Jerry nodded and hurried down the corridor towards the stairs, his spindly legs like the legs of a crab or insect

“I guess you heard,” she said, closing the door and turning back to old Jacob Matherly.

The tears were gone altogether, and his stony composure had taken over once more. He said, “If they want to talk to me, they'll have to come up here.”

“We'll fix it so that you don't have to talk to them,” she said. She got another sedative from the medicine chest, poured a glass of cold water from the ice-filled pitcher next to his bed, and watched him take the tablet.

“Thank you,” he said. “I had enough of policemen the last time, enough of their snide remarks, their brutal questioning. I think, sometimes, that the police can be nastier with the rich than with the poor. They let their envy push them a little further than it should.”

“You sleep now,” she said.

“I'll try.”

He closed his eyes and folded his hands across his chest as she turned out the lights. She looked quickly away from him, for he had looked, in that instant, like a corpse in the casket, ready for the funeral.

In the hall, she found that someone had turned the light out. A blanket of shadows had been thrown over the length of the corridor until, by the head of the stairs, thin light filtered up from below. And voices. Voices wafted to her as well, distant and rumbling, the words they spoke indistinguishable. They could have been ghosts, moaning in the walls as easily as people engaged in normal conversation.

She went down the steps, making a conscious effort to slow the beat of her heart. Foolish fears. Childish fears. “Elaine,” she chided herself, “you're becoming as rococo as this house, as silly as Dennis Matherly.”

Nevertheless, when she reached the bottom of the stairs and old Jerry stepped out of an alcove to escort her to the police, she was so startled that she leaped and gave a tiny yelp of fear. He took her hand and patted it and told her he knew how she felt and that he was sorry to have frightened her.

She followed him to the den, through the door into a bright pool of yellow light, blinking as her eyes adjusted to the change. She saw that they were all there: Lee, Dennis and Gordon, Paul Honneker. There were also two policemen, a tall, broad-shouldered man about forty years old who was introduced as Captain Rand-and a shorter, darker, quicker detective named Holcombe who looked-if one were used to old movies on television-more like a villain than the upholder of justice.

“Please sit down, Miss Sherred,” Captain Rand said. He smiled, showing perfect white teeth. Elaine recognized it as a professional, not a genuine smile, a relative of the smile she learned to produce when she needed it in her job. She supposed there were times that a policeman, just like a nurse, had absolutely nothing to smile about but was forced to for the benefit of those around him. It was difficult to smile and be cheerful to a man dying of cancer when he was ignorant of his deterioration, but it was necessary. For Captain Rand, it must have been unpleasant to smile in the face of blood and a badly wounded girl and knives and darkness and unexplained madness. But it was expected of him, and he smiled.

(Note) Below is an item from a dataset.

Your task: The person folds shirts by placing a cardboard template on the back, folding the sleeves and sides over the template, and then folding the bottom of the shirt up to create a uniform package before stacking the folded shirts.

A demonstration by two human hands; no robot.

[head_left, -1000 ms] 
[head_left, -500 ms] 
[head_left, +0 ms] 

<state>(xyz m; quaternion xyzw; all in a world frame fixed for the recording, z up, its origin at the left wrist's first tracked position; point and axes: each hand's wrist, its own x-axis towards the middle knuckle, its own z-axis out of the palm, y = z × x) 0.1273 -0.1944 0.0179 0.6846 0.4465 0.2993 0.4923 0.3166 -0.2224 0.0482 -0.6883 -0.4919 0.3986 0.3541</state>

She sat on the couch, next to Gordon Matherly. It was an unconscious move that she could not have explained. There were other chairs available. She just felt
safer
beside Gordon.

“Miss Sherred,” Captain Rand said, “we've heard everyone's account of what happened this evening, except yours. We'd like you to tell us what you remember of the-uh, the incident.”

“There's really little to tell,” she said.

“Nevertheless, we'd like to hear,” he said. He smiled again. Smiled with his lips. His eyes were hard, perhaps hardened by too many years of this sort of thing. “It's always possible that one witness will have noticed something none of the others did, some bit of a thing which will make all the pieces fit together.” But his tone of voice, the infinite weariness behind that smile, said he didn't hope for any such miracle.

She told him the story, up to the point where she left the scene to check on Jacob Matherly. She did not feel it was her place to add Jacob's story of family madness, partly because she was not of the family and did not have the right to talk about them and partly because she did not yet know how much of the old man's tales to believe.

When she finished, Rand said, “When you heard the scream, did you think there were words to it?”

“It was just a scream,” she replied.

“Think hard, Miss Sherred.”

“Just a scream,” she repeated.

“Often,” Rand said, pacing back and forth before the assembled witnesses, “a victim will pronounce the name of his attacker at the last moment. Could the scream have been a drawn out name, a Christian name or perhaps a surname?”

She thought about it for a moment. “No. Definitely not.”

Rand seemed disappointed. For a moment, his calm expression and the gentle, professional smile slipped away.

In the pause, she asked, “Is Celia still alive?”

“She's comatose,” Rand said. “She lost a great deal of blood and suffered severe shock. The lining of her stomach has been twice punctured, though no other organs received the blade. A vein in her thigh was severed. They've already begun work on that and on the abdominal wounds. She's still in surgery and will be, I'd say, for some time yet.”

In the easy chair next to the desk, Lee Matherly leaned forward and cupped his face in his hands. He did not say anything.

“Did you see a knife anywhere near the body, Miss Sherred?” Captain Rand asked.

“Not that I remember.”

“Anything like a knife-a letter opener, a gardening tool?”

“No.”

“I believe you were the one who elevated the girl's legs and tried to staunch the blood flow from her abdomen.”

“I'm a nurse.”

He nodded, aware of that. “Did she, while you were attending her, ever regain consciousness?”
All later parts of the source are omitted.